From the first line to the last, copy the listing exactly and omit the images.
───── Data provided ─────
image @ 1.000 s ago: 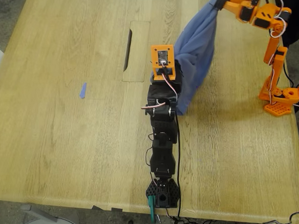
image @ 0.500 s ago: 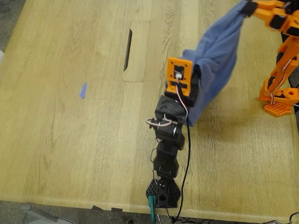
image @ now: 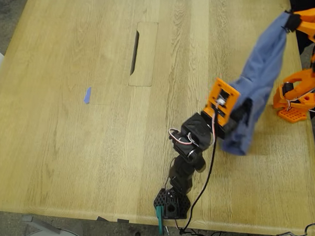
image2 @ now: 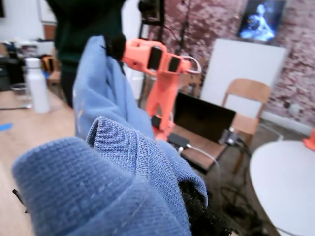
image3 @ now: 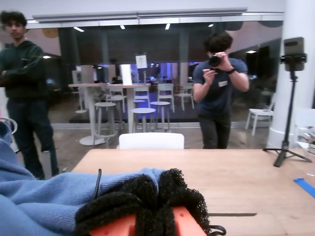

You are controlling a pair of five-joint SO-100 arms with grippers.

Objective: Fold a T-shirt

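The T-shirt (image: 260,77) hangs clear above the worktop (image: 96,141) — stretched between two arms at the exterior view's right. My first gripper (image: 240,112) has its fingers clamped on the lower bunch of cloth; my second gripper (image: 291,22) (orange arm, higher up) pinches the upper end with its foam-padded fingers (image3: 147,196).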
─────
▶ [Written response]:
image @ 1.000 s ago: 
image @ 0.500 s ago: 
image @ now: 
image2 @ now: 
image3 @ now: 

You are controlling a pair of five-joint SO-100 arms with grippers.

Objective: Fold a T-shirt

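The T-shirt (image: 260,77) hangs clear above the worktop (image: 96,141) — stretched between two arms at the exterior view's right. My first gripper (image: 240,112) has its fingers clamped on the lower bunch of cloth; my second gripper (image: 291,22) (orange arm, higher up) pinches the upper end with its foam-padded fingers (image3: 147,196).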

Nothing further is needed to complete the exercise.